* **EXERCISE PROMPT**
Please transcribe the data that follows exactly as given, leaving out every picture.

* **SUPPLIED MATERIAL**
- - -
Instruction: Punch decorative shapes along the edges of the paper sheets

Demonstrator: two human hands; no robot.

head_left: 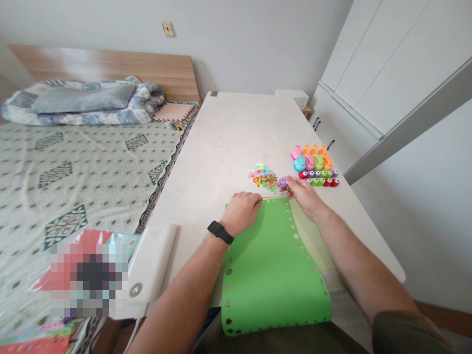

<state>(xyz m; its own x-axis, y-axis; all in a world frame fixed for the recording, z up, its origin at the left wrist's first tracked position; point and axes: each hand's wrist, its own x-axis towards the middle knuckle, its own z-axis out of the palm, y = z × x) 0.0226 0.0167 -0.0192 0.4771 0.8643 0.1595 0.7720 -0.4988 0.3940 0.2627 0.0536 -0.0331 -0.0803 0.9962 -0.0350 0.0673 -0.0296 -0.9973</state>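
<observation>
View from the wearer's head over a white counter (pixel 228 132) at which two bare hands work on a green sheet (pixel 275 265). The sheet lies on the near part of the counter, its near end curving down toward the wearer; small cut-out shapes run along its left, right and near edges. A pale yellow sheet (pixel 313 238) shows from beneath its right side. The right hand (pixel 302 196), just beyond the green sheet's far right corner, has its fingers closed around a small purple punch (pixel 283 182). The left hand (pixel 241 211), with a black watch (pixel 220 232) at the wrist, rests at the far left of the green sheet with its fingers curled; whether they grip the edge or only press on it cannot be told. Just left of the purple punch lies a loose pile of multicoloured paper bits (pixel 263 178). Beyond the right hand stand larger punches (pixel 311 158) in pink, orange, blue and green, with rows of smaller punches (pixel 319 174) in front. At the counter's near left lies a long white appliance (pixel 153 260); farther left is a bed (pixel 96 162) with folded bedding (pixel 84 101).
</observation>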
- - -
* **ANSWER SPACE**
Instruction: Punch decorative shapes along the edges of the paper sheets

Demonstrator: two human hands; no robot.

head_left: 

<state>(xyz m; its own x-axis, y-axis; all in a world frame fixed for the recording, z up, its origin at the left wrist's first tracked position; point and axes: each hand's wrist, its own x-axis towards the middle knuckle, its own z-axis out of the palm, y = z × x) 0.0226 0.0167 -0.0192 0.4771 0.8643 0.1595 0.7720 -0.4988 0.3940 0.2627 0.0536 -0.0331 -0.0803 0.9962 -0.0350 0.0673 -0.0296 -0.9973</state>
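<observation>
View from the wearer's head over a white counter (pixel 228 132) at which two bare hands work on a green sheet (pixel 275 265). The sheet lies on the near part of the counter, its near end curving down toward the wearer; small cut-out shapes run along its left, right and near edges. A pale yellow sheet (pixel 313 238) shows from beneath its right side. The right hand (pixel 302 196), just beyond the green sheet's far right corner, has its fingers closed around a small purple punch (pixel 283 182). The left hand (pixel 241 211), with a black watch (pixel 220 232) at the wrist, rests at the far left of the green sheet with its fingers curled; whether they grip the edge or only press on it cannot be told. Just left of the purple punch lies a loose pile of multicoloured paper bits (pixel 263 178). Beyond the right hand stand larger punches (pixel 311 158) in pink, orange, blue and green, with rows of smaller punches (pixel 319 174) in front. At the counter's near left lies a long white appliance (pixel 153 260); farther left is a bed (pixel 96 162) with folded bedding (pixel 84 101).
</observation>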

This exercise has now been finished.